More experimental investigation into condition dependence is required if we are to better understand the relationship between the expression of sexual traits and condition dependence. (Bakker et al 1999; Candolin 1999, 2000; Holzer et al 2003; Andersson 1986; Møller et al 2003) Most studies which have investigated the condition dependence of certain sexually selected traits and their effect on female mate choice have been performed under experimental conditions and not in nature and the reliability of the results is thus questionable. (Andersson 1986). In addition, the studies cannot divulge information on how males make optimal use of resources whilst exhibiting the sexually selected trait in a natural habitat. Variation in resource availability, temperature, intraspecific competition, as well as risk of predation and parasitism may influence the trade-off outcome between investment in the trait and other life history traits, as mentioned above. (Anderson 1986; Holzer et al 2003)

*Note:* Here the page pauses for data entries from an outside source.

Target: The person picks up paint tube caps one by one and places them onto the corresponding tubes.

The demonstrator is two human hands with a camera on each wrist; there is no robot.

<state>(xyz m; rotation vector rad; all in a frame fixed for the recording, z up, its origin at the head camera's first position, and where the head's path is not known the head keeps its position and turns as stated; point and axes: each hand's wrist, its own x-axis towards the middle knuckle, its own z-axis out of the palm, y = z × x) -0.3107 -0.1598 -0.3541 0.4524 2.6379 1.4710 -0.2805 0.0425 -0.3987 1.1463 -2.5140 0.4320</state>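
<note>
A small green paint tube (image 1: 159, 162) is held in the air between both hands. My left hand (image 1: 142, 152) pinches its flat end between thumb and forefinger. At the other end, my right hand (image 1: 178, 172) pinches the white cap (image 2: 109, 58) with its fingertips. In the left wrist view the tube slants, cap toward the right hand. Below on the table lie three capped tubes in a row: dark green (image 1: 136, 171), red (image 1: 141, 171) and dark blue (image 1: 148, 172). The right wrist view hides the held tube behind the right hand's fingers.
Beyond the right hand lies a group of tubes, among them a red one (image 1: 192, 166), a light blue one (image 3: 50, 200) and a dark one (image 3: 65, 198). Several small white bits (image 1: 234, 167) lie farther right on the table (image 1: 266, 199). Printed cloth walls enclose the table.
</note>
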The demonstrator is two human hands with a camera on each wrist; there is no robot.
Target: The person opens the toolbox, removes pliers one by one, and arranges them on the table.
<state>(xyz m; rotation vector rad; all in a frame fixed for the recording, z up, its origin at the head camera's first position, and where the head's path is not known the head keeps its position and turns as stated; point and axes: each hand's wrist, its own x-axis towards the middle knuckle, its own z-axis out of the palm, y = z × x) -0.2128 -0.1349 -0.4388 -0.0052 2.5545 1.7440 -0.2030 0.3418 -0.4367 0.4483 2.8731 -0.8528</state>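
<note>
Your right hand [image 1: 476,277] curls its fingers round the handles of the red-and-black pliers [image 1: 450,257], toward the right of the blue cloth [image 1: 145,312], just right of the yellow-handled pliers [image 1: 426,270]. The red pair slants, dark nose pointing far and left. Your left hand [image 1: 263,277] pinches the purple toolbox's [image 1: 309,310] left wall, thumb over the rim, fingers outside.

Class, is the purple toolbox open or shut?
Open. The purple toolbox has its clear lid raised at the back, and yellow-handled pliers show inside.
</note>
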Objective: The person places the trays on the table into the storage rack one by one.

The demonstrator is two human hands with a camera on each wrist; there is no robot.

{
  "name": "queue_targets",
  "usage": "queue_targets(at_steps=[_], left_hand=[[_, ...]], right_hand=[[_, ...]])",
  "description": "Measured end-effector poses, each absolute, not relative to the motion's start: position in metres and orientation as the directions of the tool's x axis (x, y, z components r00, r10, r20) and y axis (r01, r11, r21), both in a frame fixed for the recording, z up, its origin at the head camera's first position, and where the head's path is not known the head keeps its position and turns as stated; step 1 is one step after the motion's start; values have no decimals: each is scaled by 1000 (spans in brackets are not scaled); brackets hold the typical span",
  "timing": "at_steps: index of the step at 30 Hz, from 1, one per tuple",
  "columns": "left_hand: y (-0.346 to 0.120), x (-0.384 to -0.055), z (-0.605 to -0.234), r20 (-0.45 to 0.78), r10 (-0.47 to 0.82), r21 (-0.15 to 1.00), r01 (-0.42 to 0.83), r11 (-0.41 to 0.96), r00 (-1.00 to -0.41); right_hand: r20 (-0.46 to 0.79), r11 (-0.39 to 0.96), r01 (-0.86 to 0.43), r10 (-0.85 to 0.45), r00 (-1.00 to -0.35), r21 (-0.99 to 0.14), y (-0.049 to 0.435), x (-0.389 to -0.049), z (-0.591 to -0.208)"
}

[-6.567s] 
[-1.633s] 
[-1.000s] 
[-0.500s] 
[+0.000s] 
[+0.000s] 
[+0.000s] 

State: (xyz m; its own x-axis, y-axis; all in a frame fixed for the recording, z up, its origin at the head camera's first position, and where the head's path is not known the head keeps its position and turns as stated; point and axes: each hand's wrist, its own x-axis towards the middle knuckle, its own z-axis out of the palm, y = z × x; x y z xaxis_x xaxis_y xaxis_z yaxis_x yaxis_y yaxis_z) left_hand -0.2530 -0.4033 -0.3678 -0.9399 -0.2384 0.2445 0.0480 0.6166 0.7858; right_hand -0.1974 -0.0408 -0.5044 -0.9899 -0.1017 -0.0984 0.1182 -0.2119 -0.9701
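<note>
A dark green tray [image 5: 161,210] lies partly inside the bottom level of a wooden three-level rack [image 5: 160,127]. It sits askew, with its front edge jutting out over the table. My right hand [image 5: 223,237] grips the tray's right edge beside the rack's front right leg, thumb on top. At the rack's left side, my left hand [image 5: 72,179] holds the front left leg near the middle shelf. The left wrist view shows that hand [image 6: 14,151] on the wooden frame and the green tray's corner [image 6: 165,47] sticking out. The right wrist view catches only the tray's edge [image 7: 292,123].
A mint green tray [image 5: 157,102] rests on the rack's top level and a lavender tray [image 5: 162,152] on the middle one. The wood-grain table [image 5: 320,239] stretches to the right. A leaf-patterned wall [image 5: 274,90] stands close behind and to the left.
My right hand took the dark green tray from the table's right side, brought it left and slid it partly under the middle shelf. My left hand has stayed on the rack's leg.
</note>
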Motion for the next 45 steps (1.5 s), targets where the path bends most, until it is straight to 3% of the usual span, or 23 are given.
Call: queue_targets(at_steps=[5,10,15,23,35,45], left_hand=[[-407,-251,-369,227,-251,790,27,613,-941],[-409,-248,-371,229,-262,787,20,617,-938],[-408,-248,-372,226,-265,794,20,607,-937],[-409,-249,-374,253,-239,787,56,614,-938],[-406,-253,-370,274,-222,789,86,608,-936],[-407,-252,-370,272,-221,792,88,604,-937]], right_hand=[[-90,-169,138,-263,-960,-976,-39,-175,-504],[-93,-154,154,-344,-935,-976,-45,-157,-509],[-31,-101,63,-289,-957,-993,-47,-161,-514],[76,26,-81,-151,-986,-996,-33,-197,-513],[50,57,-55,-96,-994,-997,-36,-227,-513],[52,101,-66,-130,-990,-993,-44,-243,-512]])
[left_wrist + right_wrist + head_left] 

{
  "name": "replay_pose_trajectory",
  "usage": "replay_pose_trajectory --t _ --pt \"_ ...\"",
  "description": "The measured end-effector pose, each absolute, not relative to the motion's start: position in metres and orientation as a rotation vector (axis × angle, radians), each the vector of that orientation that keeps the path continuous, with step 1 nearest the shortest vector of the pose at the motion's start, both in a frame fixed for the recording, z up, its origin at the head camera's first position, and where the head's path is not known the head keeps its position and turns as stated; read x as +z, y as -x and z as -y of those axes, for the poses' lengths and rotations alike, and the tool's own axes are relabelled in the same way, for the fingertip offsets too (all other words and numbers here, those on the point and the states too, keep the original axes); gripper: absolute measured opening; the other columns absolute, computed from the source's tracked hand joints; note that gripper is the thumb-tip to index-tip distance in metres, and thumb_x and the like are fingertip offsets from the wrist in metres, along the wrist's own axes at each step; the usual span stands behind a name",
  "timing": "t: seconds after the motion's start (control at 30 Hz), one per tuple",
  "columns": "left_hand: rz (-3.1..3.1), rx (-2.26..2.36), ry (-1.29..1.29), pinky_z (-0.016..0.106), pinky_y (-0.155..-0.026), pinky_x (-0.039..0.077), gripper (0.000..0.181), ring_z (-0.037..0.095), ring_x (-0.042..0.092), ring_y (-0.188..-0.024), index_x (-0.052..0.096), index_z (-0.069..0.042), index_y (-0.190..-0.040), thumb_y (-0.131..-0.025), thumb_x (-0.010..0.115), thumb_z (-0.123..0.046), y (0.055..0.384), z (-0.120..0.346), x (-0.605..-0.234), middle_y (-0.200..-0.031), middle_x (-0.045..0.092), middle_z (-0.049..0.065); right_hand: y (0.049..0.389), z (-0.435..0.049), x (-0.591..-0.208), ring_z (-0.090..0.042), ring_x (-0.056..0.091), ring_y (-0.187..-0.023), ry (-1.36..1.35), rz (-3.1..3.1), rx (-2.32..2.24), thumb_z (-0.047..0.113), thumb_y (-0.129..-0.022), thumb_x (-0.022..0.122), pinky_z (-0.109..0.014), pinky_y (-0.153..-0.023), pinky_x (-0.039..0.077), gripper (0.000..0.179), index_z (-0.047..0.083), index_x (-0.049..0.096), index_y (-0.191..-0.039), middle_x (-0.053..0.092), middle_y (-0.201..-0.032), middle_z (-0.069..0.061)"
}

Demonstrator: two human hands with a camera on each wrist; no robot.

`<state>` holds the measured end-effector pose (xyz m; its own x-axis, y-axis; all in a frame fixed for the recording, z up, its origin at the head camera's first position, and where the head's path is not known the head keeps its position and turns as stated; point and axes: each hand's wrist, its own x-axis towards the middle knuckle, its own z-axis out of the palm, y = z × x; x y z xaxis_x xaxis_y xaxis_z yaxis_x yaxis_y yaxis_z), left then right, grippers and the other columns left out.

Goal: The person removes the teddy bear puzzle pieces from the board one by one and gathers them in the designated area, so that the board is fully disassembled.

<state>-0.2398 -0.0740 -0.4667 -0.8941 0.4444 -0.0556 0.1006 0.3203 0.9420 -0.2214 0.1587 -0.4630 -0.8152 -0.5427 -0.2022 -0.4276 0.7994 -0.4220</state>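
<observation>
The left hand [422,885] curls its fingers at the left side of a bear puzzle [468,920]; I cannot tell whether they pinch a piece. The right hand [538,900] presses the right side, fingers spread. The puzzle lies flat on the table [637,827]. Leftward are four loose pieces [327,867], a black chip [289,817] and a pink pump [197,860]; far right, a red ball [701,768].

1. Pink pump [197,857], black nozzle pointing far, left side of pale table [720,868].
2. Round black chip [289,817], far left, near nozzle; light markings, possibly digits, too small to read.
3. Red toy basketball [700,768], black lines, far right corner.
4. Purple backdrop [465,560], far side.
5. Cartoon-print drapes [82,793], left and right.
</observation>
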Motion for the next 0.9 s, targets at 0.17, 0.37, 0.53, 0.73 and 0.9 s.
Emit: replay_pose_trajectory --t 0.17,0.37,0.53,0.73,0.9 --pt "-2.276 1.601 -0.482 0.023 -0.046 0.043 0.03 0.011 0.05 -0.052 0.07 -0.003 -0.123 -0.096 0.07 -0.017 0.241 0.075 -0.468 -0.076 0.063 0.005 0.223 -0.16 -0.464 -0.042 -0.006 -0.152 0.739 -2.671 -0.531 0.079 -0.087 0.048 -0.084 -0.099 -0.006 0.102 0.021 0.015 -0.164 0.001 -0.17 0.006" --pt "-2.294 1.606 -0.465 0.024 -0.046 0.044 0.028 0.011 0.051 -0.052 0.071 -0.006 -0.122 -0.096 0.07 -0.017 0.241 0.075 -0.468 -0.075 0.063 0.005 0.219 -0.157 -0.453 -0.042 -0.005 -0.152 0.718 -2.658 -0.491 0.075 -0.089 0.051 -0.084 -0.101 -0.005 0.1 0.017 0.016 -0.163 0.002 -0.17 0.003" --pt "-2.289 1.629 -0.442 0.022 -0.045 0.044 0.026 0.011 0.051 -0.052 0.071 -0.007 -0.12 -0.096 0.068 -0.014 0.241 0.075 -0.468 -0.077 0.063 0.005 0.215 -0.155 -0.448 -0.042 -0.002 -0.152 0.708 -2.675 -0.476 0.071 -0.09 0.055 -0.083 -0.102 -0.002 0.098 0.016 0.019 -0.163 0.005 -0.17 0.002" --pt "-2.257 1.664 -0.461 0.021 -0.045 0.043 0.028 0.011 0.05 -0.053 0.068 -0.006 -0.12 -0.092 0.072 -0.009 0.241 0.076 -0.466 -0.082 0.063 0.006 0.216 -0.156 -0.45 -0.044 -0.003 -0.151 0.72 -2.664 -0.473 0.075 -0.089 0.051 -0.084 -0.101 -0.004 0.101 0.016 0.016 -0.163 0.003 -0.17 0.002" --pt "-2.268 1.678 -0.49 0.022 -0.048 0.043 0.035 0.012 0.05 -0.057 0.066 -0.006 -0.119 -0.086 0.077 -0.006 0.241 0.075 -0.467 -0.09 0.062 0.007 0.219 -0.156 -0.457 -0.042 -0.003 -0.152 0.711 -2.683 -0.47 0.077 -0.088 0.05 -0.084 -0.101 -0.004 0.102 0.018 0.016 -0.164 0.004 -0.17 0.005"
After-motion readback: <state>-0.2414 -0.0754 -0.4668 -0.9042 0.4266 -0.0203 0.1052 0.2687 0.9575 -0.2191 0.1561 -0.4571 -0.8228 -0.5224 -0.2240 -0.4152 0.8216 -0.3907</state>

Scrutiny of the term condition and what constitutes it is hugely important when considering condition dependence in sexual selection as quantification of condition is very difficult. Kotiaho (1999) terms the phenomenon ‘abstract’ and claims that it is near impossible to ‘really know what constitutes a good empirical measure of condition’. (Kotiaho 1999). In terms of sexual selection models, it is agreed by some that condition must be seen as the individual’s ability to reflect the overall source of resources which are available for the investment in different traits. Thus a high degree of fitness is attributable to condition. (Cotton et al 2007) The failure to agree on a quantitative measure of condition has remained a limiting factor in the ability to make predictions about sexually selected traits and will continue to do so.